[EXERCISE REQUIREMENTS]: Before answering, work out how many lines below contain the string "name"; the reply is that number alone.

[DATA]:
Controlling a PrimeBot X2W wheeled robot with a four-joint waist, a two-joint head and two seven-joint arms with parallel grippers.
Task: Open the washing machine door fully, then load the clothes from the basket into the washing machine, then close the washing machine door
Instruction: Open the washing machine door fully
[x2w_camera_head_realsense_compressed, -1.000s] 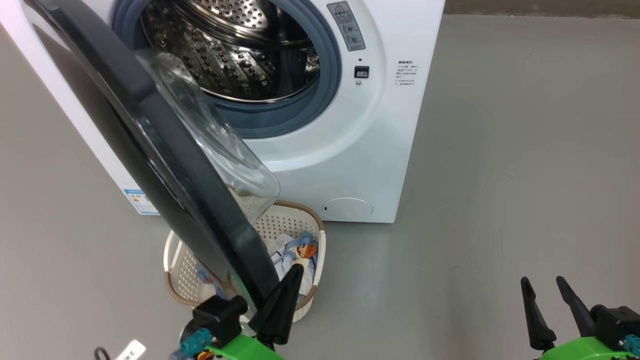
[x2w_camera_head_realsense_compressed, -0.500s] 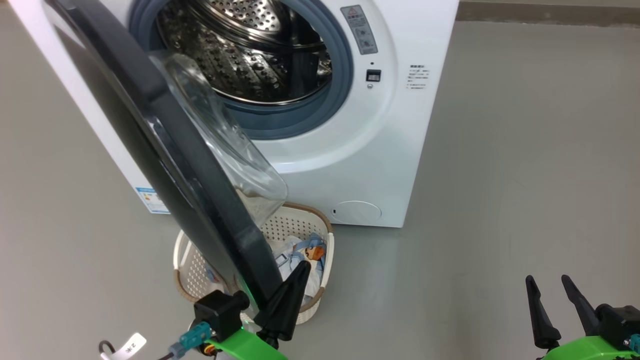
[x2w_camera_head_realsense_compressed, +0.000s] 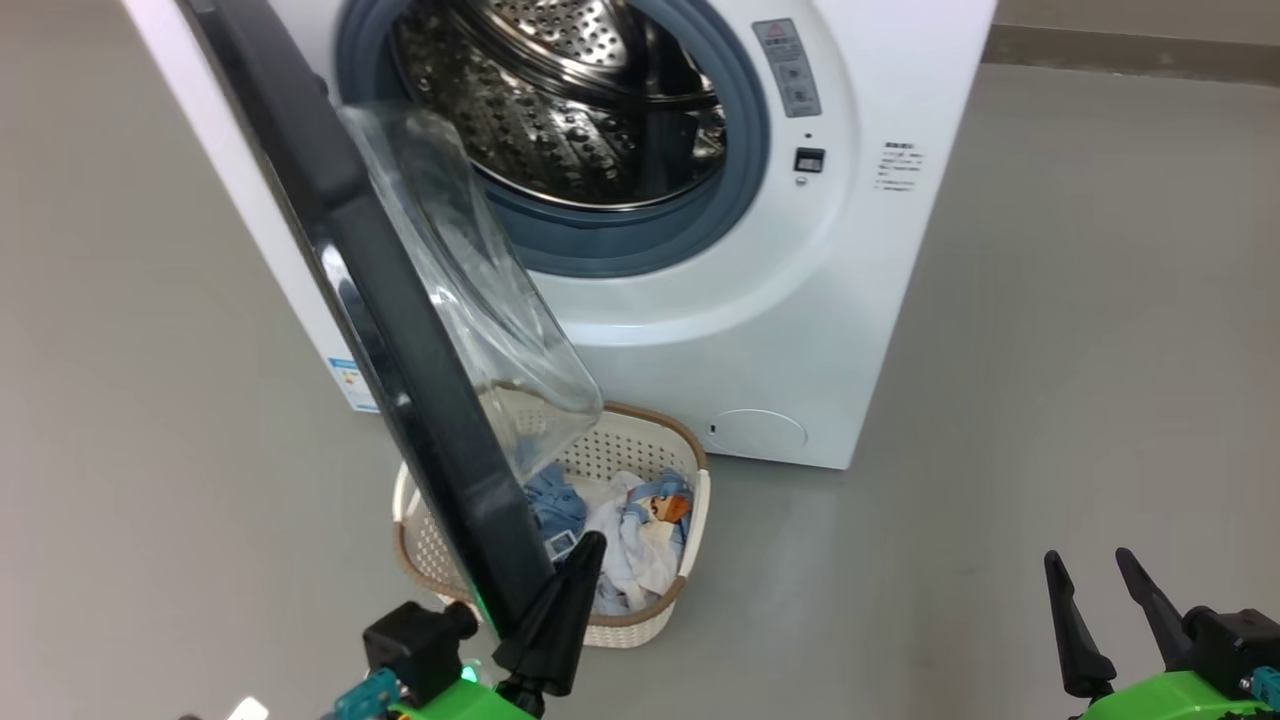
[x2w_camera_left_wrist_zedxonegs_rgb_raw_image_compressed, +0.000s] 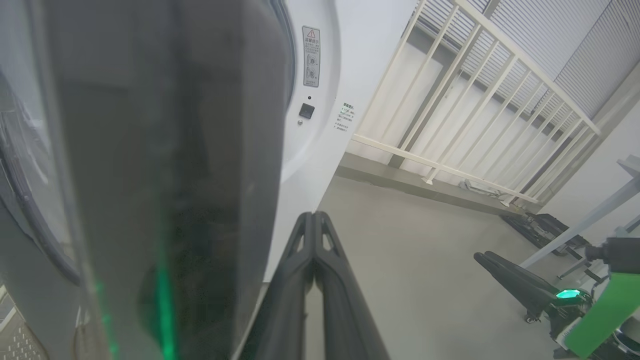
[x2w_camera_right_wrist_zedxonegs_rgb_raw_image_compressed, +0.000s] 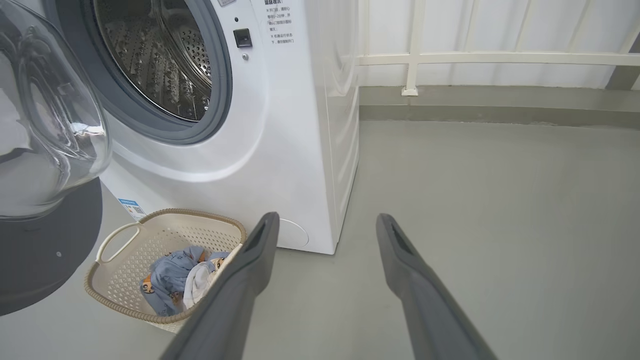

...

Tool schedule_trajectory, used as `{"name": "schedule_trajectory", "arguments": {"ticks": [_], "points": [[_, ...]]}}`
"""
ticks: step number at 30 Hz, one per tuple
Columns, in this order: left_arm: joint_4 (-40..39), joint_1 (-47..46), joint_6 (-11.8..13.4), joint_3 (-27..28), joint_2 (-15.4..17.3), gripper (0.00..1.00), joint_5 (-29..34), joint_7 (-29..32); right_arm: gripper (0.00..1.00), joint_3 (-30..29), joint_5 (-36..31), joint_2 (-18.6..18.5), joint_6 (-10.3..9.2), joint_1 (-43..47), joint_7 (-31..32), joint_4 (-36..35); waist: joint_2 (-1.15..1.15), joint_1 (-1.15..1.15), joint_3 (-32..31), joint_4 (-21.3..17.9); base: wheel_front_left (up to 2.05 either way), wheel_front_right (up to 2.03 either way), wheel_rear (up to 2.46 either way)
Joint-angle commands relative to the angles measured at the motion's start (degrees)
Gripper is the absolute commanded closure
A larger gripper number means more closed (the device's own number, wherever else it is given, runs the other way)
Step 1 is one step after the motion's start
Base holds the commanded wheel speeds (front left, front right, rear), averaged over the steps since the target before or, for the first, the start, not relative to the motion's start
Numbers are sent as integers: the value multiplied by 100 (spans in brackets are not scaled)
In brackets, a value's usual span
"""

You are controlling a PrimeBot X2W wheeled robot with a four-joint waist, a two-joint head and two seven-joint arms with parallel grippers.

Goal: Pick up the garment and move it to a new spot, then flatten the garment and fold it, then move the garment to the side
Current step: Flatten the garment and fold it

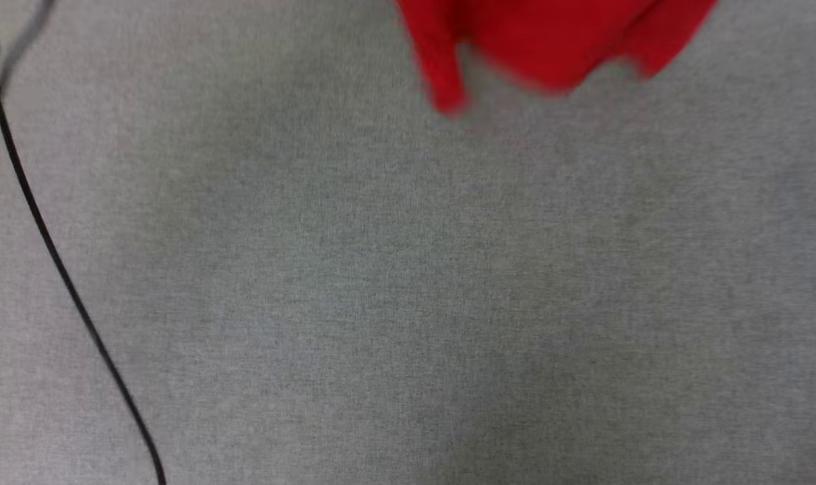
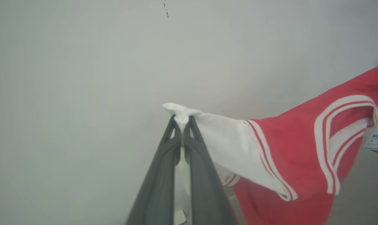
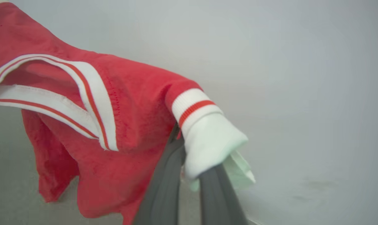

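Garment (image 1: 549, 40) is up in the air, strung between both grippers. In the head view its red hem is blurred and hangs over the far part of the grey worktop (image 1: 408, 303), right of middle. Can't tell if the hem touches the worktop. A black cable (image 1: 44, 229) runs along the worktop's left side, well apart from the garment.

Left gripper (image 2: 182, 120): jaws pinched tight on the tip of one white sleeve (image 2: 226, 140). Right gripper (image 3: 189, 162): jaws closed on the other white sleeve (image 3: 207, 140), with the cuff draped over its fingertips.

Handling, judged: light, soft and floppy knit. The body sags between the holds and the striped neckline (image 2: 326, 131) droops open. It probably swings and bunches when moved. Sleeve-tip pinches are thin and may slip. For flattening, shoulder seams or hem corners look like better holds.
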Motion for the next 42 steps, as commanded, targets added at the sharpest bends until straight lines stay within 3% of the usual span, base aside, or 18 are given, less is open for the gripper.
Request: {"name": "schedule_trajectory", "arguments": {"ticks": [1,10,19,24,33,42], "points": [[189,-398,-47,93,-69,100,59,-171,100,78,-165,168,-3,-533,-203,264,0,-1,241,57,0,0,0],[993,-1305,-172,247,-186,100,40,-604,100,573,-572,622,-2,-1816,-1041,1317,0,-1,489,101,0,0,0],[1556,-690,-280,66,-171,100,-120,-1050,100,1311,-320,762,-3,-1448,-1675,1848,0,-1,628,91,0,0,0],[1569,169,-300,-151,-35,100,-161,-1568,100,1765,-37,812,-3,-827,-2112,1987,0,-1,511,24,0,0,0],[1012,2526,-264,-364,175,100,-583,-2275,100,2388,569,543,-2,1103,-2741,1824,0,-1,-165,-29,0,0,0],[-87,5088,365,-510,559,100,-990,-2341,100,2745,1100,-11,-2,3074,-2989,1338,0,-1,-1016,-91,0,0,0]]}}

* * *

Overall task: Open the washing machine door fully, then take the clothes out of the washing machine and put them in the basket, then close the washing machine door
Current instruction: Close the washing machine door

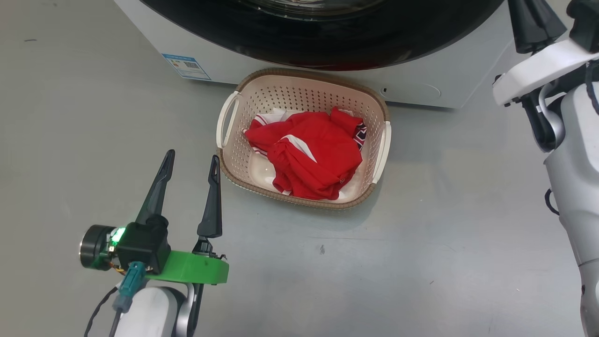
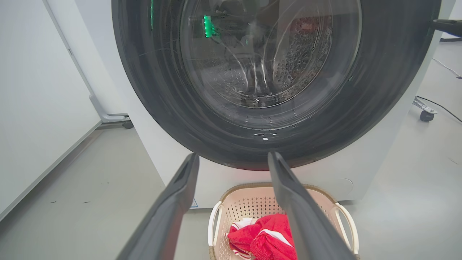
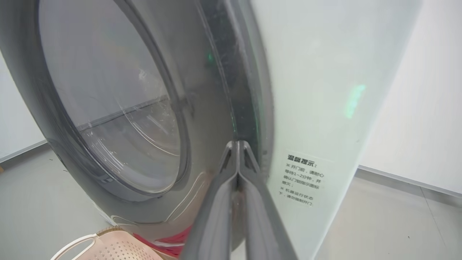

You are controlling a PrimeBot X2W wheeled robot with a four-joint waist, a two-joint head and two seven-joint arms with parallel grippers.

[THE COMPLETED TASK]: 2